Love—in the most universal understanding of the concept—means a resonance between two objects. The energy can be mild or middling or monumental like a hurricane. Though all planets can indicate certain tones nuancing the quality of our love, Venus is the planet of love par excellence. Venus embodies all aspects of love, and our English usage of “love” quite accurately expresses the full range of Venus’s significance. 

Know Venus and you know Love. Venus represents the sweetness of all things sensuous. The texture of fine silk, the sheen of gold, an exquisite blend of spices, lipstick and roses, the plush seats of a shiny Ferrari convertible, your hair glistening in the wind, salt-sea air invigorating your nostrils, the music of violins and children singing from forest groves, the fingertips of your beloved  upon the warm skin of your shoulder, lines of poetry echoing through memory . . . all things resonant that feed your resonance too, lifting quite literally your whole being to an entirely new level of frequency. 

So wherever you find your love—and its resonance is always somewhere and in something in your chart—understand that it is a gateway. For the ultimate manifestation of the sweetness that is Venus is spiritual. Love for anything or anyone mirrors in its essence the purest form of love, which is divine love. Divine love is the highest expression of Venus, which is why Venus is exalted in Pisces, place of cosmic expansion and unconditional love.

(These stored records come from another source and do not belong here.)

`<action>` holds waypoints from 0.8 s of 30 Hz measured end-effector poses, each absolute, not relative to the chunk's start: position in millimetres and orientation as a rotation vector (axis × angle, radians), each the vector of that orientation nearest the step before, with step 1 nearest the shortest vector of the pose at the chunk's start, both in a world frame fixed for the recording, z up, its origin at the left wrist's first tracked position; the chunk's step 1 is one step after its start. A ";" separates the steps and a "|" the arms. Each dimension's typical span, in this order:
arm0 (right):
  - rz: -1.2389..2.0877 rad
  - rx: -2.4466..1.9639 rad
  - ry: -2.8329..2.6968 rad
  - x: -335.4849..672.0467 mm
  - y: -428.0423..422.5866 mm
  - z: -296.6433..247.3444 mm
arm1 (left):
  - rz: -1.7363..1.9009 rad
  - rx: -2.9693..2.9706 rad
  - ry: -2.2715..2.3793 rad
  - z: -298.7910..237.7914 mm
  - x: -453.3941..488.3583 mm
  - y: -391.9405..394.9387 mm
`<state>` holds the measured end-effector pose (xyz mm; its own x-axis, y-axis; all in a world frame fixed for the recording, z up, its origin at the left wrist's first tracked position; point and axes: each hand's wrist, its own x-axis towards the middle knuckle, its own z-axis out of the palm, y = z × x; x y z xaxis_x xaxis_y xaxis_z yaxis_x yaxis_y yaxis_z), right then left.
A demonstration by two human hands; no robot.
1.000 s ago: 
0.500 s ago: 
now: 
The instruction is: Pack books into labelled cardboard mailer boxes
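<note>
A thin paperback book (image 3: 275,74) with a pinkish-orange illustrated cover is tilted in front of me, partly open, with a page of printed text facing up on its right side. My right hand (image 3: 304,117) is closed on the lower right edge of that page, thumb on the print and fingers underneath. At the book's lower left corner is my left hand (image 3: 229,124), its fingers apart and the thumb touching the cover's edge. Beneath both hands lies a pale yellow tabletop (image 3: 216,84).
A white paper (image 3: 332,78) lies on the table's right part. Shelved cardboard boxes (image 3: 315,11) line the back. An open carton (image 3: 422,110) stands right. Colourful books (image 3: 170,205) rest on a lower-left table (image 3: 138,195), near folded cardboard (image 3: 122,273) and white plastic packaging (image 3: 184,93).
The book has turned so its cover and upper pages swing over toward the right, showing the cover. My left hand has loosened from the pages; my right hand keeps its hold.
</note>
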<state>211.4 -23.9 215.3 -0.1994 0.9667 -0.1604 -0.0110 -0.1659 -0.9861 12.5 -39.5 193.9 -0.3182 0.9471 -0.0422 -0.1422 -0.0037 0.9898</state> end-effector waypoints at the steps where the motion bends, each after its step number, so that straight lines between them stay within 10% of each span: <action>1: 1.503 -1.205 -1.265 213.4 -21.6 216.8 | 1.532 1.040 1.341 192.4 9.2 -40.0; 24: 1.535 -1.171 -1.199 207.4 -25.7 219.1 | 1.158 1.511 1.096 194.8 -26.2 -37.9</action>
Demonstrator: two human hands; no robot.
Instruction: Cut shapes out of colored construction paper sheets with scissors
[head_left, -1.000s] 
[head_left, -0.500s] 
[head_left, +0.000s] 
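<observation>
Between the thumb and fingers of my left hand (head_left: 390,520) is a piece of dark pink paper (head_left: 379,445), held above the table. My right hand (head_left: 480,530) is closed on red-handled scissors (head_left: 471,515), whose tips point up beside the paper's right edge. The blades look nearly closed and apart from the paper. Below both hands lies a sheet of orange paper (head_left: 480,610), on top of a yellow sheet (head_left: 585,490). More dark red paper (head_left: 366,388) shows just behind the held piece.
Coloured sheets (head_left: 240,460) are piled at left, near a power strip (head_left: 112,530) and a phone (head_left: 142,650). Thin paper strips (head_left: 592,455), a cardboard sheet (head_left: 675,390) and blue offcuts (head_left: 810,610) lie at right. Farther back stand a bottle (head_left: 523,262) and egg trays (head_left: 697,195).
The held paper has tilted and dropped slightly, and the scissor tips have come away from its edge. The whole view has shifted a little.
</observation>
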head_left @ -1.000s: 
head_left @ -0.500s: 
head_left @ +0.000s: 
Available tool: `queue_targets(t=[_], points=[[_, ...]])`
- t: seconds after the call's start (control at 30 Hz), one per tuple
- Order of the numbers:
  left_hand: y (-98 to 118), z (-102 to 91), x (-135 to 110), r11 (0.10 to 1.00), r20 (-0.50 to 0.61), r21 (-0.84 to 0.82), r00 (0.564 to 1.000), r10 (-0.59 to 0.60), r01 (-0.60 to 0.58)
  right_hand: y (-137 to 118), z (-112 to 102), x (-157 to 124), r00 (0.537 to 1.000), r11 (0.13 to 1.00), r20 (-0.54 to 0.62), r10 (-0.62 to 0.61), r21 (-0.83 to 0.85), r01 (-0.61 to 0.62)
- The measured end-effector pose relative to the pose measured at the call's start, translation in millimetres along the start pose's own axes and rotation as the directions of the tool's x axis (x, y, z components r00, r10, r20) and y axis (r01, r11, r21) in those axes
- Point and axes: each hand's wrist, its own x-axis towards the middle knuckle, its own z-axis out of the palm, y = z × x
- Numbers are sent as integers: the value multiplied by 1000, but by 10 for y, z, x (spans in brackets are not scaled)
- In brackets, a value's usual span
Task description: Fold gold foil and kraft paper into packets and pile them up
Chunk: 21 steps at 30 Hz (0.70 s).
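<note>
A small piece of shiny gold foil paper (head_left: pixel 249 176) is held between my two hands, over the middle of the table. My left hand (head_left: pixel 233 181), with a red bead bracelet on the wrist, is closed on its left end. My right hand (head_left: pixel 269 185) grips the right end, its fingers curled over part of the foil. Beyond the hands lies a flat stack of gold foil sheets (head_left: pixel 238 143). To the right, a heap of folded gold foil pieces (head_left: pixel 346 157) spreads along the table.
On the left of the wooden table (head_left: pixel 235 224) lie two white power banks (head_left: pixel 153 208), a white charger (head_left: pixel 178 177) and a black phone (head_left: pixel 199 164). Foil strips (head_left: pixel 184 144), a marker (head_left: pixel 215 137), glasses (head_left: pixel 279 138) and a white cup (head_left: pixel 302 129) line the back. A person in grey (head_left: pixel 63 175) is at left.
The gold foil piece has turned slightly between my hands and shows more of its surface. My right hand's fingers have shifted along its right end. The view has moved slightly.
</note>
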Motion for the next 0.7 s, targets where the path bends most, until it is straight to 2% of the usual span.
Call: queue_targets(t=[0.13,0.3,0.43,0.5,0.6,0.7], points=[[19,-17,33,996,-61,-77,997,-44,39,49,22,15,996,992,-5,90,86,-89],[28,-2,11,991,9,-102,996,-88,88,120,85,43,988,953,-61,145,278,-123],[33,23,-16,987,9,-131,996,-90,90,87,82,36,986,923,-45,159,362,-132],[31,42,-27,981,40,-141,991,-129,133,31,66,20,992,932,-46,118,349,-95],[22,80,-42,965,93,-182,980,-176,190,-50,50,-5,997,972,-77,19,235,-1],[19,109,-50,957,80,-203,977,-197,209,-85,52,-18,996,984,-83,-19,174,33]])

Every point in the material world is a portal to that infinite realm, because everything and everyone is ultimately that same Divine Reality. 

So look deeply at the relationship karma of your chart, and understand that whatever it indicates for you is whatever you need most at this time for your spiritual evolution. Manifest the unique tone of that love—and let it sing—remembering always it belongs to Divine Love, which is playing you right now. Trust that Divine Love has shaped you into a perfect instrument, and listen deeply to the music that is you. The better you understand that music, the more skilfully you participate in its expression, and the deeper the undercurrent of peace and harmony you experience in every moment of your life. And if we’re totally honest about it, isn’t that ultimately what everyone desires?

Om shanti

Chart Data and Source: Anaïs Nin, 21 February 1903; 20:25;
Paris, France (48° N 53′; 2° W 16′) AA: BC/BR in hand.